Work to complete:
How many lines below include the word "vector"? State that number and nothing else.

═══ The data ═══

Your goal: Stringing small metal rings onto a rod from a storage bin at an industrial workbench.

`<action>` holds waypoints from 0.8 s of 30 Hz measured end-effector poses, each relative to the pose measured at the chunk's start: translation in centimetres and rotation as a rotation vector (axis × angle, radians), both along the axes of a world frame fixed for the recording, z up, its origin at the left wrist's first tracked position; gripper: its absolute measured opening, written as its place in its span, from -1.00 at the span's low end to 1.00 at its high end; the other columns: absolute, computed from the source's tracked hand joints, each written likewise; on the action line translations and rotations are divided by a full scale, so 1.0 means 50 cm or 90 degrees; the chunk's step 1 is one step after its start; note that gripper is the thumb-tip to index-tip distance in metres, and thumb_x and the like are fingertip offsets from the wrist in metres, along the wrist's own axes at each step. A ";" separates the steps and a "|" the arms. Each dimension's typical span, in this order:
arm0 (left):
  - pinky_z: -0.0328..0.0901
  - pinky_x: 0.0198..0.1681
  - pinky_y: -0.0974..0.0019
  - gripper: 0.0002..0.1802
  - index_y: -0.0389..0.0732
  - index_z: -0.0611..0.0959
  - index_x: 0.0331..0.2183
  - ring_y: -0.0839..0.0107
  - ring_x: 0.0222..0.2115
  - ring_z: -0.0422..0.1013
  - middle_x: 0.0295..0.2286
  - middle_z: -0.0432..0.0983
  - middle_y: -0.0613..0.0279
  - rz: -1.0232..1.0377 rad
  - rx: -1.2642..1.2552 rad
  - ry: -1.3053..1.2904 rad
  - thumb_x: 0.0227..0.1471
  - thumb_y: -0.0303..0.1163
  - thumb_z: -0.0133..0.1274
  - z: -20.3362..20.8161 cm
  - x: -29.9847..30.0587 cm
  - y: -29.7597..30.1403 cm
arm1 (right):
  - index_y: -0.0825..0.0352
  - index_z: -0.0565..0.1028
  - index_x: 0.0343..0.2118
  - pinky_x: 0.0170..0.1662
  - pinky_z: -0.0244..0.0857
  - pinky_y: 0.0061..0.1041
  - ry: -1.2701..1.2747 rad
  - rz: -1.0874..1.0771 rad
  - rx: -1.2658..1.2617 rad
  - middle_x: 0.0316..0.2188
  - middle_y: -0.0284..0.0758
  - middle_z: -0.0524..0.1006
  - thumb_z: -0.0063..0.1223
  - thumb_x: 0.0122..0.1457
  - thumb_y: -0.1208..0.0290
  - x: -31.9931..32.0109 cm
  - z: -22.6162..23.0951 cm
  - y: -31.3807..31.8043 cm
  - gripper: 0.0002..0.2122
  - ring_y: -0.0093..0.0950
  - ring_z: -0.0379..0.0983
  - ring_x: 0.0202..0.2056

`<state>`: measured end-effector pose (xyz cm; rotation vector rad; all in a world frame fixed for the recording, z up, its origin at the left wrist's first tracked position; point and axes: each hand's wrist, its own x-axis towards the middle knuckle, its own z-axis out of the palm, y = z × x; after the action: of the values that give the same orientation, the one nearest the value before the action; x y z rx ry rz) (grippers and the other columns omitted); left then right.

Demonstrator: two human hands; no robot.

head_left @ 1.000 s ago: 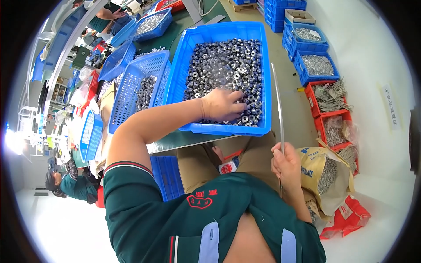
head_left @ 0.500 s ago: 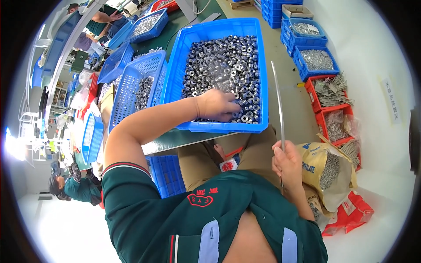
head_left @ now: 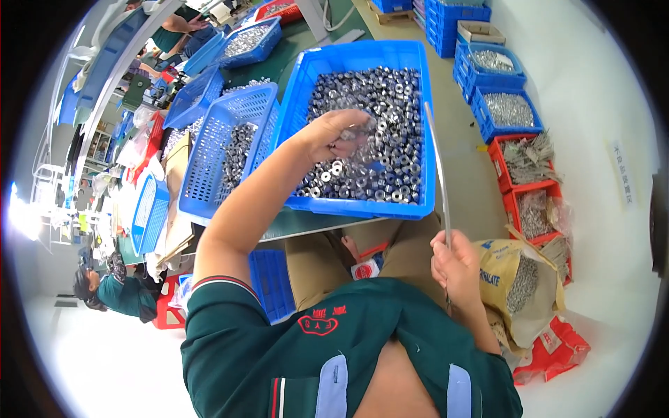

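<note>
A blue plastic bin [head_left: 426, 139] holds many small shiny metal rings [head_left: 390, 177], like nuts or bushings. My left hand [head_left: 341, 136] hovers over the heap near the bin's left side, thumb and fingers curved. Motion smears its fingertips, so whether any rings are in them is unclear. To the right of the bin, my right hand [head_left: 456, 268] is closed round a long thin metal rod [head_left: 440, 167]. The rod stands nearly upright in my fist, and its upper end reaches along the bin's right rim.
Left of the bin stands a perforated blue basket [head_left: 202, 164] with more rings. Red bins [head_left: 512, 174], blue crates [head_left: 481, 115] and an opened yellow-brown sack [head_left: 502, 279] of metal parts line the right wall. A person [head_left: 118, 292] is at far left; another is at the back.
My left hand has risen from the rings at the bin's near side and moved farther away and slightly left. The right hand still grips the rod. The whole view has shifted a little.
</note>
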<state>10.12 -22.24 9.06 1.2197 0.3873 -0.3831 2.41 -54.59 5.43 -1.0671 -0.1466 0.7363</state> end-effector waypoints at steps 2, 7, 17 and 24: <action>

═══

Result below:
2